The Vietnam War does not have a single universally agreed “start date,” but most historians give one of three key answers, depending on what exactly you mean by “start.”

Short direct answer

  • If you mean when large-scale fighting between North and South Vietnam began: the conflict is usually dated from 1 November 1955 , when the United States Military Assistance Advisory Group in South Vietnam came under the U.S. Military Assistance Advisory Group, marking the start of the Vietnam War era in many Western histories.
  • If you mean when U.S. combat troops arrived: many point to March 1965 , when the first American combat units (U.S. Marines) landed at Da Nang and sustained bombing of North Vietnam (Operation Rolling Thunder) began.
  • If you include the broader Vietnamese struggle that led into the war: some scholars trace the roots back to 1945–46 , when fighting broke out after Vietnam’s declaration of independence and the First Indochina War with France began.

Why people give different dates

Historians and commentators use different starting points because they focus on different phases of the conflict.

  • From a U.S. perspective, the “Vietnam War” often starts when the United States formally committed to supporting South Vietnam against the communist North, which is why 1955 is widely used in reference works.
  • From a Vietnamese perspective, the fighting blends into a longer period of wars for independence and unification, beginning around the end of World War II and the 1945–46 clashes with returning French colonial forces.
  • In public memory in the U.S., many people associate the war’s start with the visible escalation: the 1964 Gulf of Tonkin incident and the 1965 arrival of combat troops and major bombing campaigns.
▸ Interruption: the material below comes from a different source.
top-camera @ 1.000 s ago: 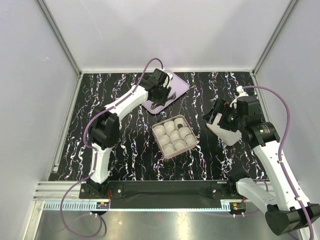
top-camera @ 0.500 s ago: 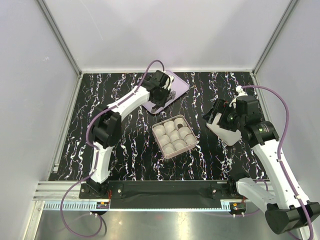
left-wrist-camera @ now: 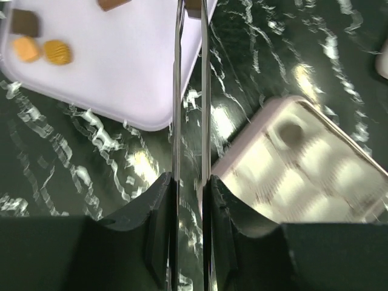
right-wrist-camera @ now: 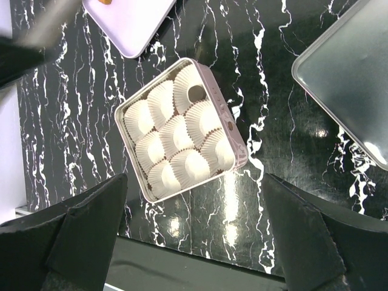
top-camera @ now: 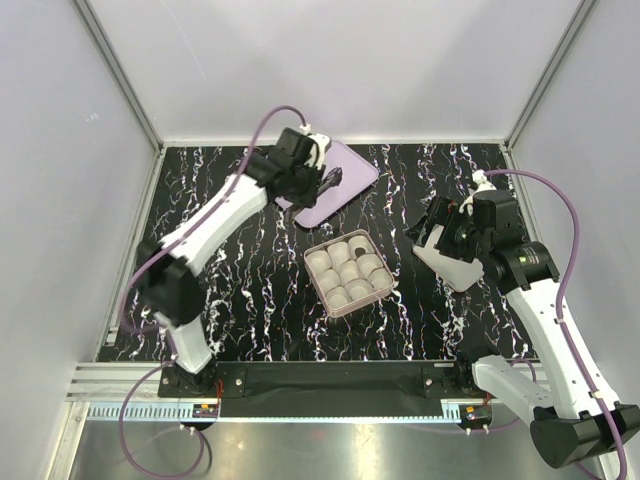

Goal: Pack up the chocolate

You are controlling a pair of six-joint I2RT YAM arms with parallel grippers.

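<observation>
Top external shows left arm (top-camera: 215,215) outstretched, pincer (top-camera: 328,180) pinching chocolate (left-wrist-camera: 193,6) above tray (top-camera: 356,165).

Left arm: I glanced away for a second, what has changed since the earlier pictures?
The left arm swung its elbow out to the left and its wrist shifted left; the left gripper stays over the lilac tray. Right arm, box of white cups and tray did not move.
</observation>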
An example: an American high-school textbook might label the timeline as “Vietnam War (1955–1975),” while a Vietnamese narrative might talk about continuous “Vietnam wars” from the mid‑1940s through 1975.

Simple timeline of early key moments

  • 1945: Vietnam declares independence; tensions with France quickly escalate.
  • 1946: First Indochina War between the Viet Minh and France clearly breaks out.
  • 1954: Geneva Accords end the First Indochina War and temporarily divide Vietnam into North and South at the 17th parallel.
  • 1 November 1955: Commonly used conventional start of the “Vietnam War” in many Western histories, marking the start of the conflict between North Vietnam (and its allied Viet Cong) and South Vietnam (backed by the U.S.).
  • August 1964: Gulf of Tonkin incident leads to U.S. Congress passing the Gulf of Tonkin Resolution, enabling large-scale U.S. military involvement.
  • March 1965: First U.S. combat troops land in South Vietnam; sustained bombing of the North begins.

Bottom note

Information gathered from public forums or data available on the internet and portrayed here.